This version was updated on February 16, 2023 using advice from Lochlann, who now uses a he/they pronoun.
S. Lochlann Jain is a Canadian Professor of Anthropology based at Stanford in California, and a Professor of Social Medicine at King’s College, London. In 2013 they published a nicely-titled book called “Malignant: How Cancer Becomes Us” [Berkeley: University of California Press], based on their own experiences with cancer. The book was well-received and won several awards.
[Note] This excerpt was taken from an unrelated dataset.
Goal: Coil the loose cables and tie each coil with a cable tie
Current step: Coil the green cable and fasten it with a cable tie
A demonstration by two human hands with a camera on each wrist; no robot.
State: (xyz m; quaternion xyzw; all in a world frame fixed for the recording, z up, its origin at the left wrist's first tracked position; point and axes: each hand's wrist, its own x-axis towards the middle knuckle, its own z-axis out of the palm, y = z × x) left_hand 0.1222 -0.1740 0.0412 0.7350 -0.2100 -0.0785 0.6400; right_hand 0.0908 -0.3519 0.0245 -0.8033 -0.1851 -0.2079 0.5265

In 2017 Lochlann approached me for an interview: he was interested in writing a book about the Royal Society [RS] meeting in 2000 on the “Origins of HIV and the AIDS epidemic”. He explained that he had read Brian Martin’s writings on the subject such as “The Politics of a Scientific Meeting”, but was interested in another aspect, namely “why it was so seemingly easy to dismiss the detailed well-conceived challenge you made to science/virology” at the London meeting. That December Lochlann came to visit me at my home, and we spent 24 hours in quite extensive conversation. He also interviewed certain other contributors to the meeting, notably Hilary Koprowski’s former deputy, the vaccinologist Stanley Plotkin, the co-organiser of the meeting, virologist Robin Weiss, and another virologist, Preston Marx.
Earlier this year Lochlann wrote an article on this subject which has recently been published on line in “Medical Anthropology Quarterly” [2020, June 12; DOI: 10,1111/maq.12587]. There is a link to the article at the end of this introduction.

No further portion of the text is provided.